Rachel Maurice was one of three anti-vaccine medical employees to appear at a Sorrento, British Columbia, event that urged the public to “educate before you vaccinate” on Monday. The other two speakers at the event were doctors, but were either under investigation or locked in a court battle with the province’s medical authorities. The three promoted debunked claims that the vaccines were “lethal” to recipients or caused them to become magnetized, according to Castanet.Net.
Maurice told the crowd that she initially thought she would “gather information” on the vaccines but would “manage” without getting inoculated herself because she is healthy, despite most medical experts urging healthy people to get vaccinated because they are not invulnerable to sickness or death caused by COVID-19 and can spread the virus to others. She said that her “line in the sand” moment came when it was announced that children over the age of 12 would be able to get the shots without parental consent, prompting her to desperately lobby her children to not get vaccinated.
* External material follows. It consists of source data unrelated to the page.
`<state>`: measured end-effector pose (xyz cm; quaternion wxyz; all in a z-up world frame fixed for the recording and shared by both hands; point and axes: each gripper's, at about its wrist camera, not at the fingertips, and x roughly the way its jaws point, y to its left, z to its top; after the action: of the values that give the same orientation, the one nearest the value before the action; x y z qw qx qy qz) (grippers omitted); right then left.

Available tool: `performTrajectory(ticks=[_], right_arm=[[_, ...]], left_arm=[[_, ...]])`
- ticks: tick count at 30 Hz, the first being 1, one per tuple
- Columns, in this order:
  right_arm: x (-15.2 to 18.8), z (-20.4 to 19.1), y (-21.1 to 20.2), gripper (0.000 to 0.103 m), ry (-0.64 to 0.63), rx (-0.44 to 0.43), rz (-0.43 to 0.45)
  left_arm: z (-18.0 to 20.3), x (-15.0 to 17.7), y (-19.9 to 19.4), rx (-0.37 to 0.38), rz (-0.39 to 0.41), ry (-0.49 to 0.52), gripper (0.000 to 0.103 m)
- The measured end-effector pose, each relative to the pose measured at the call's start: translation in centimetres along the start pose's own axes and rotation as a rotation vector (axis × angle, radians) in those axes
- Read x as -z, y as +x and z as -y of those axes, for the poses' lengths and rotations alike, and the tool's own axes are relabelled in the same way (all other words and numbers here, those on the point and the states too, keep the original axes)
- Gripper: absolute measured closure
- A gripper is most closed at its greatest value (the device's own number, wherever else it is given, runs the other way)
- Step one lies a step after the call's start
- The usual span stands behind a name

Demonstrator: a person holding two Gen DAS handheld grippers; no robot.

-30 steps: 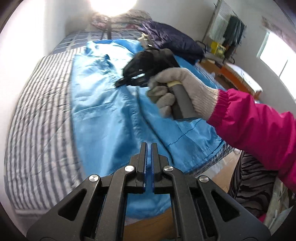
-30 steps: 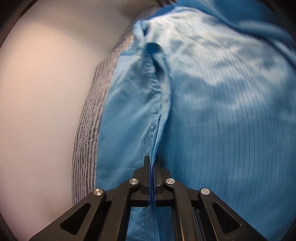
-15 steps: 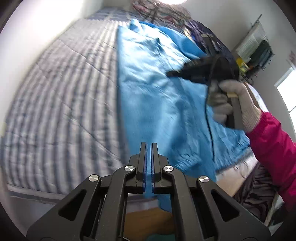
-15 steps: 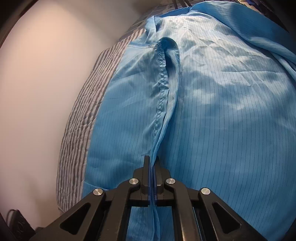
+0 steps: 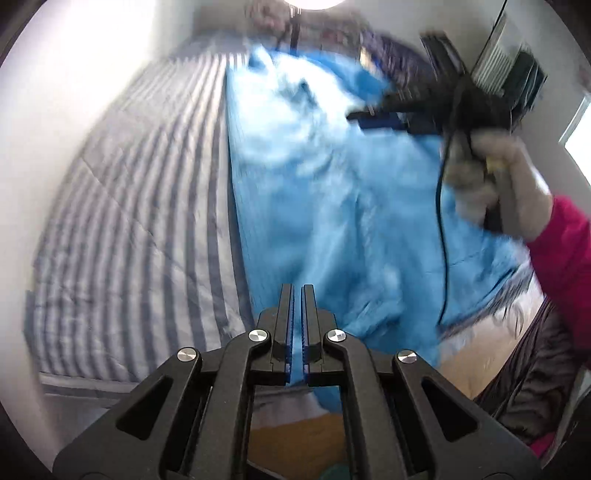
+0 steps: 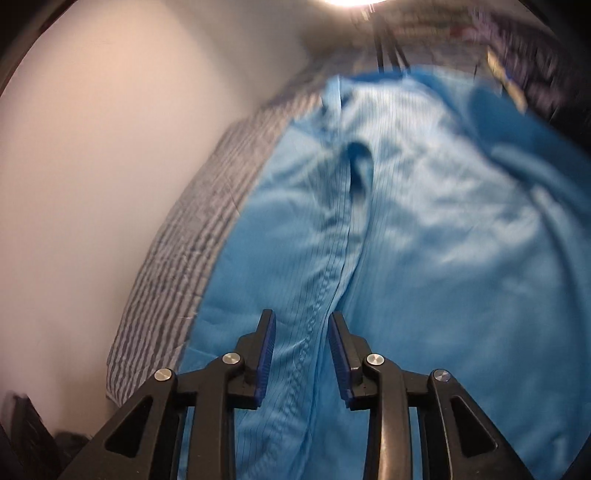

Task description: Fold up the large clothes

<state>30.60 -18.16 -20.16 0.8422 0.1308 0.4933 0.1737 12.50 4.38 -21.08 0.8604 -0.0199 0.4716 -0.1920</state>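
Left wrist view: I am looking down the left gripper [image 5: 297,328], whose blue-padded fingers are sitting nearly together with only a thin slit between them and no cloth caught in it. Ahead of it a large blue garment [image 5: 332,206] is lying spread on a bed covered in a grey-and-white striped quilt [image 5: 140,206]. The garment's long axis is running away from me, from the near edge of the bed, where its lower end is hanging over the side, up toward the far end, where its bunched, lighter-looking part is pointing at a bright lamp [image 5: 314,3]. The quilt is showing bare to the left of the cloth. To the right, a gloved hand [image 5: 491,177] in a pink sleeve [image 5: 565,254] is holding the right gripper [image 5: 373,117] above the garment, a black cable [image 5: 441,221] trailing down from it; motion blur is softening this side.

From the right wrist camera, I am seeing the right gripper [image 6: 301,354] with its fingers standing well apart, holding nothing. A stitched seam [image 6: 325,288] of the garment [image 6: 443,258] is running lengthwise straight between the fingers and away up the fabric to a raised fold [image 6: 360,166]. The striped quilt [image 6: 192,251] is showing along the garment's left edge, beside a pale wall [image 6: 110,129].
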Motion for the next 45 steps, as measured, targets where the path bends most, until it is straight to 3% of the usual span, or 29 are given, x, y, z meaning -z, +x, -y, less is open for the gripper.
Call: performTrajectory(ticks=[6, 13, 15, 17, 18, 22, 27, 30, 33, 36, 45], right_arm=[[1.4, -1.1, -9.7, 0.071, -0.137, 0.069, 0.176], [2.6, 0.4, -20.6, 0.069, -0.185, 0.113, 0.266], [2.6, 0.9, -22.6, 0.068, -0.191, 0.110, 0.272], [2.5, 1.5, -24.2, 0.053, -0.185, 0.105, 0.274], [2.4, 1.8, -24.8, 0.050, -0.177, 0.102, 0.280], [1.1, 3.2, -25.7, 0.052, -0.142, 0.067, 0.291], [-1.1, 4.4, -23.5, 0.061, -0.100, 0.040, 0.274], [-3.2, 4.8, -21.0, 0.061, -0.089, 0.033, 0.240], [-6.9, 4.9, -17.2, 0.061, -0.084, 0.017, 0.207], [-11.2, 4.9, -12.9, 0.061, -0.082, -0.007, 0.181], [-23.8, 4.6, 3.3, 0.061, -0.097, -0.038, 0.106]], left_arm=[[2.4, -3.6, -7.4, 0.027, 0.165, 0.024, 0.103], [7.9, -8.7, -14.2, 0.114, 0.302, 0.100, 0.102], [9.1, -10.0, -14.8, 0.128, 0.319, 0.112, 0.101], [9.8, -11.7, -14.6, 0.140, 0.323, 0.111, 0.101], [9.9, -12.4, -14.4, 0.155, 0.315, 0.099, 0.101], [9.1, -15.6, -11.8, 0.193, 0.254, 0.021, 0.100], [6.9, -17.8, -7.3, 0.108, 0.229, 0.005, 0.100], [3.9, -19.0, -2.2, 0.099, 0.147, -0.031, 0.100], [1.2, -20.4, 2.7, 0.039, 0.098, -0.013, 0.100], [-2.1, -22.4, 7.0, 0.059, 0.064, -0.055, 0.100], [-10.3, -31.2, 19.5, 0.062, 0.093, -0.056, 0.100]])
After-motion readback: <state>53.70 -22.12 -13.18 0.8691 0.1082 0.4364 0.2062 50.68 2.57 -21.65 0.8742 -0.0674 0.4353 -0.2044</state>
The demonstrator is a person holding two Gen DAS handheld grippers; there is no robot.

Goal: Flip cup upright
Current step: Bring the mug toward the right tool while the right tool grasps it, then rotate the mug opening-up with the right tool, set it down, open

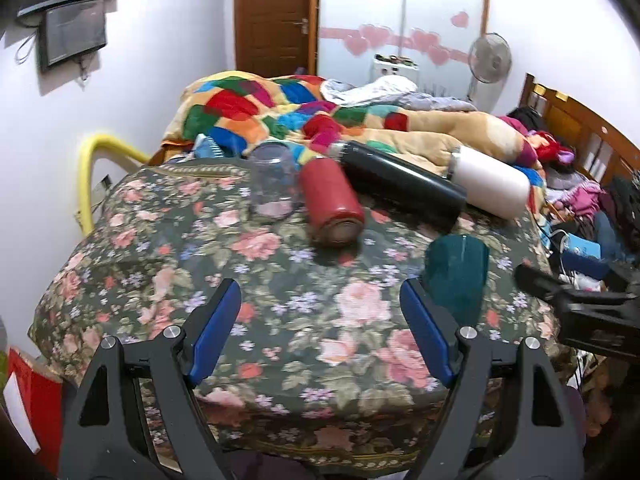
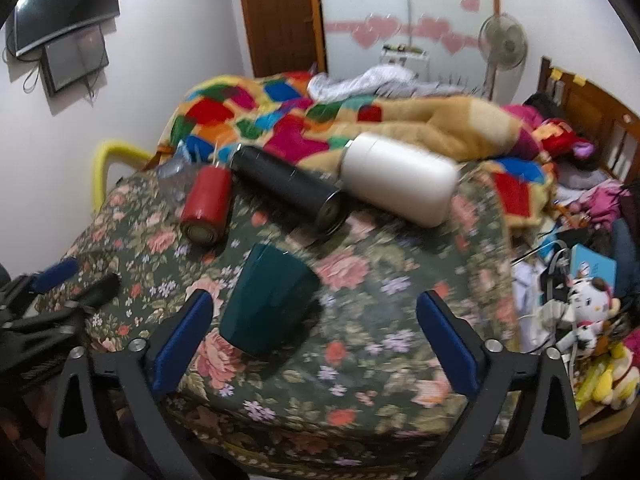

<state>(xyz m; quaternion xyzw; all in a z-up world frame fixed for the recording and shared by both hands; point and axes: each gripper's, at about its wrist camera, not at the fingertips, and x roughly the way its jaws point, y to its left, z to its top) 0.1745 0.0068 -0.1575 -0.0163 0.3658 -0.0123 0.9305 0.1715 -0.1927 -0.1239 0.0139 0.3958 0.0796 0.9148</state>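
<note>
A dark teal cup stands upside down on the floral cloth of a table; it also shows in the right wrist view. My left gripper is open and empty, with the cup just beyond its right finger. My right gripper is open and empty, with the cup just ahead of its left finger, between the jaws' lines but not touched. The right gripper shows at the right edge of the left wrist view.
A clear plastic cup, a red bottle, a black flask and a white flask lie at the table's far side. A bed with a patchwork blanket is behind. Clutter and toys lie on the right.
</note>
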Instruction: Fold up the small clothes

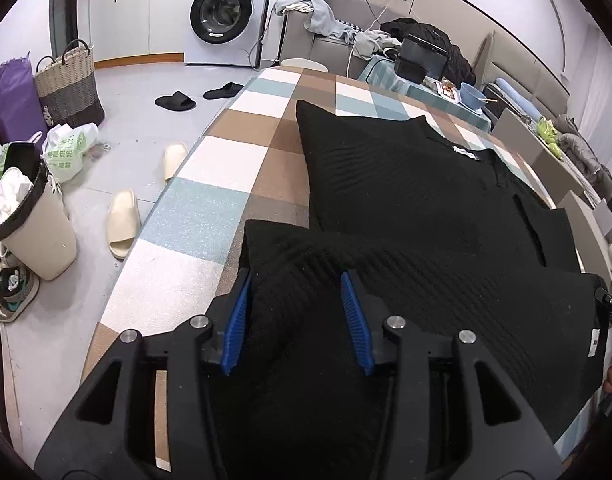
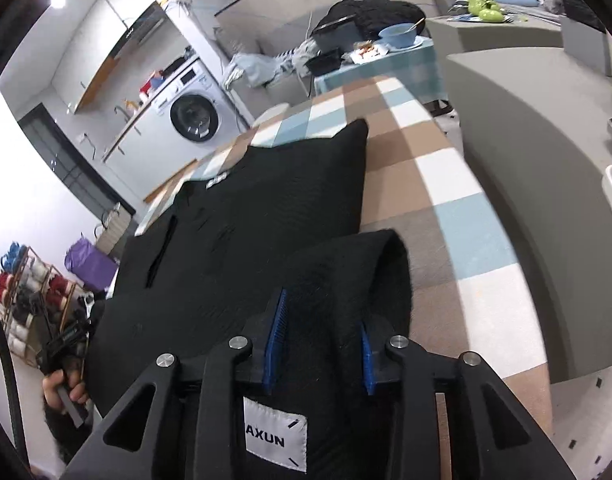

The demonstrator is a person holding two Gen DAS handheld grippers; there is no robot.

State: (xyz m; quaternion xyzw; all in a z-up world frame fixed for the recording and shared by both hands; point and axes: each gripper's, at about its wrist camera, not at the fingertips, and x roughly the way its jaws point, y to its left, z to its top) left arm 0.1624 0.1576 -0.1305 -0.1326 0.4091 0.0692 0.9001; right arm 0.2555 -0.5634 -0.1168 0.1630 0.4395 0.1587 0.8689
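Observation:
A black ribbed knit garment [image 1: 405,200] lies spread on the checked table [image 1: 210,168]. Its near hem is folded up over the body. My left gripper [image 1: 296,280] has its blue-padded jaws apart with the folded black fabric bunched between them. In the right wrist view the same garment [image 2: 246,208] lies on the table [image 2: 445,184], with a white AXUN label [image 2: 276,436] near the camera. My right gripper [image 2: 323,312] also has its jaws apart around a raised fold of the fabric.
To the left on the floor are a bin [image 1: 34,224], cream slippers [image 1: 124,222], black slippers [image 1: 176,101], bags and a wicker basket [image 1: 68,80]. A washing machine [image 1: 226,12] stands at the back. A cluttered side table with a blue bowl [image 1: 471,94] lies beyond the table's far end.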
“My kids knew where I stood on everything … but teenagers have their own minds,” Maurice said during the event, which was streamed on Facebook. “I started educating my kids and I went to the schools, talking to the teachers, the principal, vice principal—they didn’t really seem to be too concerned … I told them that it would be over my dead body that they would be getting this shot.”
“I woke up one morning and I thought, ‘I’ve got it, I know what I’m going to do, I’m going to bribe my daughter,’” she continued. “I said, ‘I’m going to offer you $5,000 to not take the shot.’ She looked at me and she said, ‘I can’t take your money, Mom.’ I said, ‘I don’t care about money, what I care about is your life.’”
The crowd of anti-vaccine enthusiasts clapped and cheered while Maurice recounted the purported offer but let out moans of disappointment moments later when she said that “in the end, both of my kids actually went and got the shots with their dad.”
Maurice said she was separated from their father, who encouraged vaccinations, adding that when she realized her 14- and 16-year-olds would get the vaccine despite her pleas, she debated taking them herself or letting their father do it. Maurice opted for the latter out of fear that she would “strangle the people in the clinic.”
She later said that she “spent a week in bed, to be honest, thinking I had killed my kids” by allowing them to get both doses of the vaccine. While she admitted that her kids “seem to be OK” after getting the shots, she said she is “still talking to them about everything” and had offered them unspecified “supplements and everything” to “help mitigate problems.”
Maurice is a former anesthesiologist who practiced at a hospital in British Columbia for 16 years before leaving and becoming an independent breath-work specialist. Her registration with the College of Physicians and Surgeons of British Columbia, the organization that regulates the practice of medicine in the province, is currently listed as “temporarily inactive.” Newsweek reached out to the organization for comment.
The vast majority of medical professionals agree that the COVID-19 vaccines are safe and effective, while a tiny minority support anti-vaccine conspiracy theories that claim they are more dangerous than the diseases they protect against, despite no credible evidence backing up the claims. Although temporary side effects from the vaccines are common, severe adverse reactions are exceedingly rare.